番薯一物的出现,瞬间让耿昌看到了破局的希望。
这所破之局并非单单是指兖州城干旱之局。
更暗指金军南下之局。
耿昌自入主泰安城之后,便一直对麾下的军伍进行着数量上的限制。
美名其曰,兵不在多,而在于精。
除此之外,耿昌支付给每一支军伍的军饷都是半数,另外半数则是以商业代替。
美名其曰,泰安城是一个商业发达的城池,麾下将领也应当积极从商、
其实这一切,归根结底都是在扯淡,亦或者是无奈罢了。
若是耿昌有足够的钱财、有足够的粮草,又岂会甘心蜗居于泰安城一地?
说什么仁义道德,不忍麾下百姓饱受战争之苦之类废话都是糊弄诡的。
归根结底,无非是没钱、没粮罢了。
泰安城号称百万城池,其内百姓究竟有没有百万之数暂且不提。
哪怕真有百万之数,这百万百姓中有多少壮丁?有多少老弱病残?
又有多少人可以一日三餐,隔三差五的吃顿肉?
说实话,耿昌能够拥兵十万,已然是十分不容易的了。
但现在。
番薯的出现。
让耿昌彻底看到了希望,由此物在,泰安城便可以吸附无数的流民。
有此物在,耿昌最起码可以多养出来十万精兵!
真当耿昌不想拥兵百万,剑锋一指,百万雄兵挥师北上?
见耿昌呆呆的望着手中的番薯发呆。
徐阳心中不由得轻笑一声。
耿昌会想些什么。心中又在作何盘算。
徐阳虽不能一五一十的猜到,但也能推算个七七八八。
对于徐阳来说,现如今的耿昌愈是强大,他己身便是愈发的安全。
毕竟,这可是一个真真正正的乱世,这个世道,可不会和你讲什么一对一单挑的道理。
见耿昌久久未曾回神。
徐阳轻笑一声缓缓开口提醒道:“大元帅。”
“嗯?”耿昌回过神来疑惑的看向徐阳。
徐阳轻笑一声缓缓开口说道:“大元帅左手之物名为土豆。”
“土豆?”若不是徐阳提醒,耿昌怕是很久才会关注到自己左手上的土豆。
相对于番薯,徐阳更看好的其实还是土豆。
归根结底,主要原因还是在于番薯无法成为主粮。
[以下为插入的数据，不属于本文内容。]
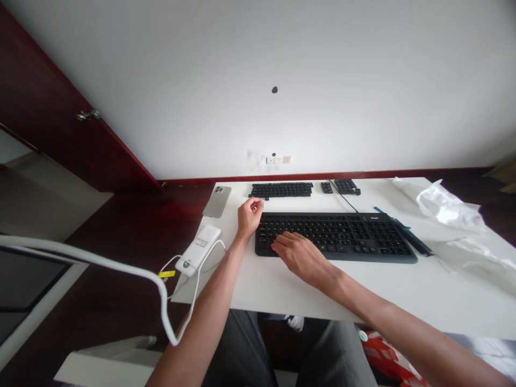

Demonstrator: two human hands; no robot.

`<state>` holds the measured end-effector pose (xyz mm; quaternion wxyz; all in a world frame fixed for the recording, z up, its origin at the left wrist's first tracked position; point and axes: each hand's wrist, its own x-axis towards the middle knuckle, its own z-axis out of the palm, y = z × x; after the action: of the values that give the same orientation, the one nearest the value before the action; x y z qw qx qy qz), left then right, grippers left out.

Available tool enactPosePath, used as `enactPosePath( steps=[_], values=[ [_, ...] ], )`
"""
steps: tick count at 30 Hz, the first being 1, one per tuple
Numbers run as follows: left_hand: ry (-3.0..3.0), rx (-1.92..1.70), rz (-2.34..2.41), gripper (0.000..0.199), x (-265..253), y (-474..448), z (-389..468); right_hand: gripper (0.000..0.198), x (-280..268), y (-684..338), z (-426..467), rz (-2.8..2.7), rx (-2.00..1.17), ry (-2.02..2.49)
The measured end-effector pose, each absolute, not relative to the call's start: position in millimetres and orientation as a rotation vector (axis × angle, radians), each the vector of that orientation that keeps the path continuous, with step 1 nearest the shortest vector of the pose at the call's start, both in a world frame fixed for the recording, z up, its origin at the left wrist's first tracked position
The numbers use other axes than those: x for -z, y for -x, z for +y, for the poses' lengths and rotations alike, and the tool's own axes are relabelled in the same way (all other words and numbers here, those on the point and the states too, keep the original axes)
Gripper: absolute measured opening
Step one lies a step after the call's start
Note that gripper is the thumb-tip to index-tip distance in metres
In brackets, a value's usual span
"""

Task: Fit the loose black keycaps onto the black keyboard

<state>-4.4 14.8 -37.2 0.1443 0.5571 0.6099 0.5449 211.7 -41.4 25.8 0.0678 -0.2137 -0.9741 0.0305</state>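
A black keyboard [363, 236] lies on the white table. My left hand [250, 214] is at its upper left corner, the fingers curled into a pinch; whatever is between them is too small to make out. My right hand [300, 253] rests over the lower left keys, its fingers bent down and close together, with the tips partly hidden. Behind the keyboard, loose black keycaps [281, 190] are laid out in rows. A small group of keycaps [326, 187] and a number-pad group [347, 187] sit farther right.
At the left are a phone [217, 202] and a white power bank [199, 250] with a white cable [161, 285] looping near my left forearm. A dark slim tool with a blue tip [411, 236] lies at the keyboard's right end. Crumpled clear plastic [451, 207] covers the right side.
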Motion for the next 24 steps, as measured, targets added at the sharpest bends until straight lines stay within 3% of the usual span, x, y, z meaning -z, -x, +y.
enactPosePath(
  steps=[24],
  values=[
    [-1.567,-1.568,1.739,0.018,37.6,4.6,13.4,0.016,-13.4,-199.0,-69.5,-2.805,-0.087,0.953]
  ],
)
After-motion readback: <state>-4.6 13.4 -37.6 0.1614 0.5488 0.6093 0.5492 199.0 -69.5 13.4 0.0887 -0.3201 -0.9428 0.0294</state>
其内所蕴含的纤维过多,导致人长期使用胃受不了。
而土豆则不然,土豆则是可以作为主粮存在的。
在后世,一些番外国家更是早已将土豆作为了主粮食用。
最关键的当然还是土豆产量在一定程度上并不弱于番薯,而且土豆更是兼具了抗旱和抗冻这两大特性。
既然选择了坦诚,那便将番薯和土豆全部坦诚。
待徐阳讲完土豆的所有优缺点之后。
一时间,徐阳小院内鸦雀无声了起来。
无论是耿昌也好还是刘基也罢,就连最熟悉徐阳的耿蝉儿在听完徐阳的一番话后都不可避免的张大了嘴巴。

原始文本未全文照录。